As noted before, additional -cpu cpu's add some measure of speed but do not require more ram.  

If a job is of a type that can also DMP, then they can be requested using the syntax:
radioss -len 1723 -ramdisk 208 -cpu 2 -mpi -np 4 jobfile.fem
A few things I've found: hpmpi sometimes has issues, so take care with the documentation to show it the path to the hpmpi files if necessary.  Also note that the total memory demands are now 4x1723=6892 MB, and the total number of cpus needed is 4x2=8.  Solution sequences that make use of DMP well tend to be direct frequency and lanczos eigensolutions, although eigensolutions will nearly always be faster when using a modern multilevel eigensolver.

Closing Remarks
As we've seen, different solvers can be very different in how they understand the tuning parameters given to them by users.  Additionally, there is typically a significant amount to be learned before even solving a model by simply invoking a checkout run.  As we will see in the upcoming Nastran entry, checkout runs are unfortunately not as capable in MSC/MD Nastran.
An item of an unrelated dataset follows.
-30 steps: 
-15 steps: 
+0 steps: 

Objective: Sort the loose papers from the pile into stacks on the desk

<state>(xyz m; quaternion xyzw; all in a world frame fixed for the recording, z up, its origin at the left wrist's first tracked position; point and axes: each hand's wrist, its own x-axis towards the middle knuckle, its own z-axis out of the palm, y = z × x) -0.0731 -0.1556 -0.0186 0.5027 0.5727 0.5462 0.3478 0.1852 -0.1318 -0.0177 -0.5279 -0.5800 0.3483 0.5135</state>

Thursday, September 27, 2012

The need for speed: Part 2 of 7 - Performance tuning parameters: Common Topics

What are the most important things to keep in mind when changing the settings for an FEA solver?
  • Get off the hard drive
  • DMP until you run out of RAM
  • Parallel whatever cores you have left

An FEA solver must first create a system of linear equations which describe the FEA problem to be solved.  This is sometimes called assembling the stiffness matrix, although other matrices may be assembled, such as mass or damping.  These equations are stored in matrix form, and must then be operated on by a mathematical solver in order to arrive at the solution to the FEA problem.  In approximate order of increasing memory requirements, the typical solvers seen in structural FEA are:
  • Forward Integration time step: explicit transient dynamics, typically short duration transients, such as vehicle impact
  • Iterative: statics, linear and nonlinear, typically dense and blocky models, such as an engine block with mild contact nonlinearity
  • Gaussian Direct Elimination, non complex: statics, linear and nonlinear, steady state or implicit transient.  One of the most common solver types
  • Gaussian Direct Elimination, complex : frequency response, the steady state response of a structure when loaded by loads which all have the same forcing frequency, such as a speaker generating a single tone or vehicle NVH analyses across a frequency range
  • Eigenvalue solvers, modern methods (automated multilevel substructuring): natural frequency and buckling loads, also used for modal type solutions to direct frequency and transient responses
  • Eigenvalue solvers, older methods (Lanczos, etc.)
Already we can see something interesting.  Whereas one might think of how 'big' their model is in terms of the number of nodes or elements, the computer sees the model as big as the solution determines it will have to be.  A model that runs quickly with particular memory settings on a particular computer when solving a linear statics problem may run much, much slower when one wants to find an associated buckling load.

So what sort of memory should we use to store the system of equations?   Given the layout of a typical computer's memory hierarchy, the most practical, high speed place to store the system of equations so that they can be quickly solved is the random access memory or memory of the computer.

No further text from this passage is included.